▶ **Task requirements**: Return each line below exactly as it reads, and omit any image in it.

▶ **Provided data**:
Start of Block
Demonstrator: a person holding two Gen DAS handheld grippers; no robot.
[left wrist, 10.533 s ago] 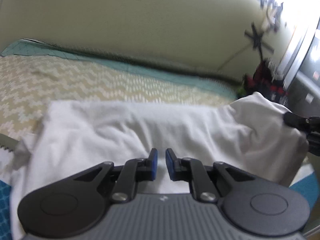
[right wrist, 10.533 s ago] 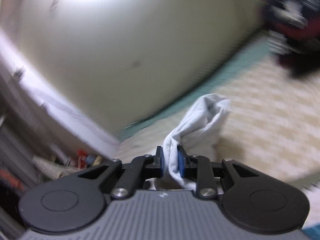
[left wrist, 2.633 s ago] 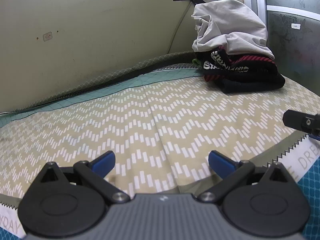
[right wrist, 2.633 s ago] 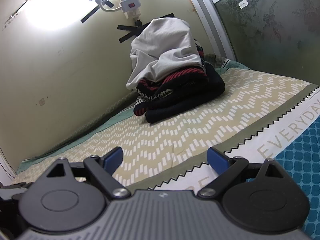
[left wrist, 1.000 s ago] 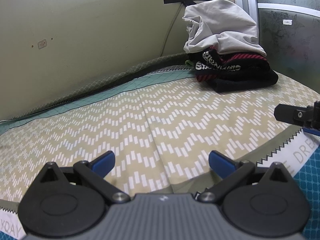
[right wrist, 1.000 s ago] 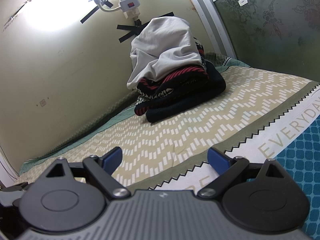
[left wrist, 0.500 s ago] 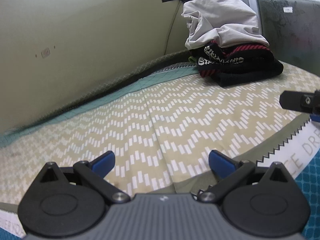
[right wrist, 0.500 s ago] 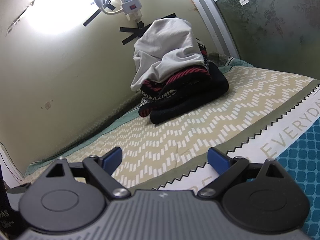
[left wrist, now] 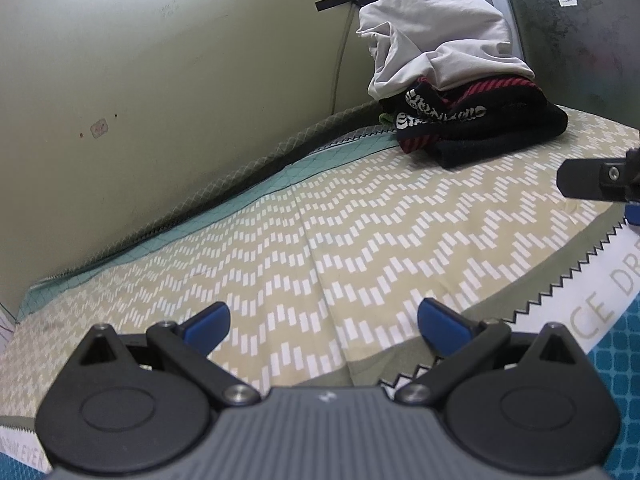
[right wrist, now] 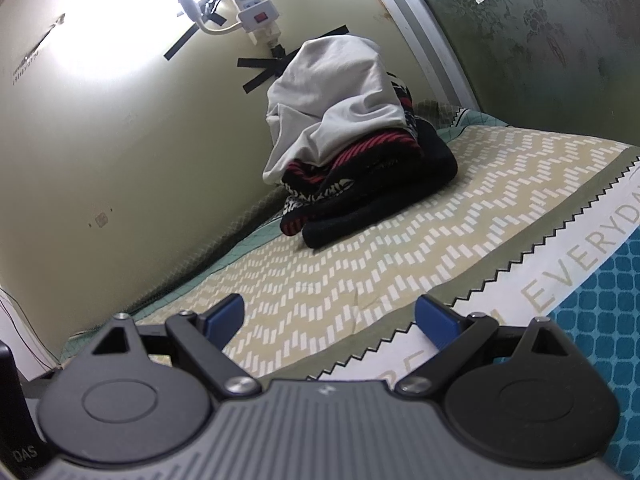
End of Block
▶ **Exercise solution**:
Demonstrator: a person holding two Gen DAS handheld grippers; no robot.
[left wrist, 10.533 s ago] 
[right wrist, 10.533 s ago] 
[left wrist, 2.633 s ago] 
[right wrist, 2.633 s ago] 
[left wrist, 1.000 s ago] 
[right wrist, 1.000 s ago] 
[left wrist, 0.500 s ago] 
[right wrist, 0.500 s ago] 
[left wrist, now] 
[right wrist, now] 

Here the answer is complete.